2 views left Get unlimited views with a free account

Subscribe to GlobalData Explorer

Take your business to the next level. Explore the latest trends and actionable insights to inform business strategy and pinpoint opportunities and risks.

Number of ongoing Clinical Trials (for drugs) involving Duchenne Muscular Dystrophy by Phase

Industry: Pharmaceuticals
Current: Other Industry Indicators

There are currently 337 ongoing clinical trials involving Duchenne Muscular Dystrophy
Of the 337 trials,184 trials are in Phase III
Furthermore, 54 trials are in Phase II

Number of ongoing Clinical Trials (for drugs) involving Duchenne Muscular Dystrophy by Phase

View as table

The global pharmaceutical industry is steadily developing new drugs for Duchenne Muscular Dystrophy, Genetic disorders.The largest number of ongoing clinical trials of Duchenne Muscular Dystrophy is conducted in North America.

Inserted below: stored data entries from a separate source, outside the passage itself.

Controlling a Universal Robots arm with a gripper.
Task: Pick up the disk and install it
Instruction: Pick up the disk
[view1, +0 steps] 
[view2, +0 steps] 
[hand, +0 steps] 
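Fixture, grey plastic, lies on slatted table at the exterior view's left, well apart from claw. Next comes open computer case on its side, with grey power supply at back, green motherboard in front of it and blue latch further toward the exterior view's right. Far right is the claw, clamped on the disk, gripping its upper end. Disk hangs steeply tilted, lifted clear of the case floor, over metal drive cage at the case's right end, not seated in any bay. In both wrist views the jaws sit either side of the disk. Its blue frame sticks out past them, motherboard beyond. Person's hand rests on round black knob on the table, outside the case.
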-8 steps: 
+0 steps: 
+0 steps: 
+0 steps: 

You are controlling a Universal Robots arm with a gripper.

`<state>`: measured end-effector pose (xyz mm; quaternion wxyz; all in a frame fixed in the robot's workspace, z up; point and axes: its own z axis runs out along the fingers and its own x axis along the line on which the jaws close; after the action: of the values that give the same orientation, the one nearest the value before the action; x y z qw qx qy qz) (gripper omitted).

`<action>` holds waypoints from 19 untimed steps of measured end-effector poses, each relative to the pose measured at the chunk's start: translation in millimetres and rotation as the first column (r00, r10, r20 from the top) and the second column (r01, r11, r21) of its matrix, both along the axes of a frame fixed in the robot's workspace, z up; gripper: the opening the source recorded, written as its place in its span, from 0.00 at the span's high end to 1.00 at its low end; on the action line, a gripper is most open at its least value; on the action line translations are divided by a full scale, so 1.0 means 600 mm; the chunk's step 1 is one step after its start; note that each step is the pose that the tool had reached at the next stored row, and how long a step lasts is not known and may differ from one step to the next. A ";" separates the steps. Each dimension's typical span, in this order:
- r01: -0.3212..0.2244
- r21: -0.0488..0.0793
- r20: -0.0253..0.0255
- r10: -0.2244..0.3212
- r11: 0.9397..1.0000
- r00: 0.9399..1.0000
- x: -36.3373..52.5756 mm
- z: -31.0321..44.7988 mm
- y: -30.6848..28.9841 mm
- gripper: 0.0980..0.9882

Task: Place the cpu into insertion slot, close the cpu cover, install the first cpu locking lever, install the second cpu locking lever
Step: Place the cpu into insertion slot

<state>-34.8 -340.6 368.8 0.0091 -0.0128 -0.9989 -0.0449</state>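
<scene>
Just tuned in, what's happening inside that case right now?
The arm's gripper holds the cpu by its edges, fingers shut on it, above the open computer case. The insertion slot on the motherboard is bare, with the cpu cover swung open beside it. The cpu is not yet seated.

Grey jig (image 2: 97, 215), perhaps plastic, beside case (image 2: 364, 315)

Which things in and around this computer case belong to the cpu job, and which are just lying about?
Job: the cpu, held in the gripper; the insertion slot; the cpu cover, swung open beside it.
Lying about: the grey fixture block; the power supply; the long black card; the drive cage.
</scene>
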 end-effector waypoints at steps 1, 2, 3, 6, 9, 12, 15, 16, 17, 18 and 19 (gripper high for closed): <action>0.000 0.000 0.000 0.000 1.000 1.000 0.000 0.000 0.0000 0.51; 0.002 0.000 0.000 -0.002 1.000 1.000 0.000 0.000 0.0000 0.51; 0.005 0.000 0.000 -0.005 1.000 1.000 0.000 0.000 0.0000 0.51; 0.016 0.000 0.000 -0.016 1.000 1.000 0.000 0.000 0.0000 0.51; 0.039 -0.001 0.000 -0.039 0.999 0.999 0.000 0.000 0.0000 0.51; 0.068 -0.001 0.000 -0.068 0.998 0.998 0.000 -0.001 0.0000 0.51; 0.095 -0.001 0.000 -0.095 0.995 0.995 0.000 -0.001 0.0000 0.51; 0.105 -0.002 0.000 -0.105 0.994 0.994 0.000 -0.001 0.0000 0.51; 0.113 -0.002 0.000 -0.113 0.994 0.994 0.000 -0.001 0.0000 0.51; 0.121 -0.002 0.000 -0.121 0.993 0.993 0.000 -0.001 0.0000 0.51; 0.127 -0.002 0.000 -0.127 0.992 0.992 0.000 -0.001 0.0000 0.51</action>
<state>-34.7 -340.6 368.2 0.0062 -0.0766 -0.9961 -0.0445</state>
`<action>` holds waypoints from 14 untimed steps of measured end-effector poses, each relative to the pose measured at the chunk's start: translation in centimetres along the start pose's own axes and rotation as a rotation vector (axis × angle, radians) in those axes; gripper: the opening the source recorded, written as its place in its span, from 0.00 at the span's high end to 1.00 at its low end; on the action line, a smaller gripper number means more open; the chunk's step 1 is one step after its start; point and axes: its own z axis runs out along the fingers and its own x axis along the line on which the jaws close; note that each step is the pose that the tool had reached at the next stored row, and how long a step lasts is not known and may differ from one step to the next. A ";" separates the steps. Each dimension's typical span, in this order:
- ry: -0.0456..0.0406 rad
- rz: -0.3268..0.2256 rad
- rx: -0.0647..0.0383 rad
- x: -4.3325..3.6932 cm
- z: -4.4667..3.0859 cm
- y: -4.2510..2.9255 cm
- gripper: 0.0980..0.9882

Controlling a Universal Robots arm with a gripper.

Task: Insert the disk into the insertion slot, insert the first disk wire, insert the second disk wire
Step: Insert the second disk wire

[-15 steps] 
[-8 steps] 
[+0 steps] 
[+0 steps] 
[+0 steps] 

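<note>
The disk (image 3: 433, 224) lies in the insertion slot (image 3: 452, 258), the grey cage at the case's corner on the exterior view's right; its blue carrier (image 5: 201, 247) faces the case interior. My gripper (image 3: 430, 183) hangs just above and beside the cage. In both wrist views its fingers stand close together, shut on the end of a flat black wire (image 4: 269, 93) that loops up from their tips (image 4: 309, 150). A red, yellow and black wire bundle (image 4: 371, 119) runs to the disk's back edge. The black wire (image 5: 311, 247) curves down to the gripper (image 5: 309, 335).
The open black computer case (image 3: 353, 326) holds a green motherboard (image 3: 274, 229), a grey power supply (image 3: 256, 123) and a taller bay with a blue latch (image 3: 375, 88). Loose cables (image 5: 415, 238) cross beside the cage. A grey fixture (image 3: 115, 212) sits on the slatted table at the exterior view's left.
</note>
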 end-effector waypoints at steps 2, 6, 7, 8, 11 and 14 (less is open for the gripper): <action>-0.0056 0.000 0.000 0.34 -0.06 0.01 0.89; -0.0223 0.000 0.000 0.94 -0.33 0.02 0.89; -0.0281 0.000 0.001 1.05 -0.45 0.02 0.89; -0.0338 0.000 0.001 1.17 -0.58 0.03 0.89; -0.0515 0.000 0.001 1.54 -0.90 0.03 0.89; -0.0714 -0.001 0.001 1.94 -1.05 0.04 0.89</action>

Europe and Asia-Pacific are among some of the other prominent regions involved in Duchenne Muscular Dystrophy-related drug trials.

Sarepta Therapeutics Inc:The leading ongoing Colitis-related clinical trial sponsor

Sarepta Therapeutics Inc, the US-based pharmaceuticals company, is the top sponsor for Duchenne Muscular Dystrophy-related ongoing clinical trials.

PTC Therapeutics Inc, NS Pharma Inc, Nationwide Children's Hospital, FibroGen Inc, and ItalfarmacoSpAare a few other notable sponsors involved inDuchenne Muscular Dystrophy.A clinical trial sponsor can be a Company, Government, Individual, or Institution.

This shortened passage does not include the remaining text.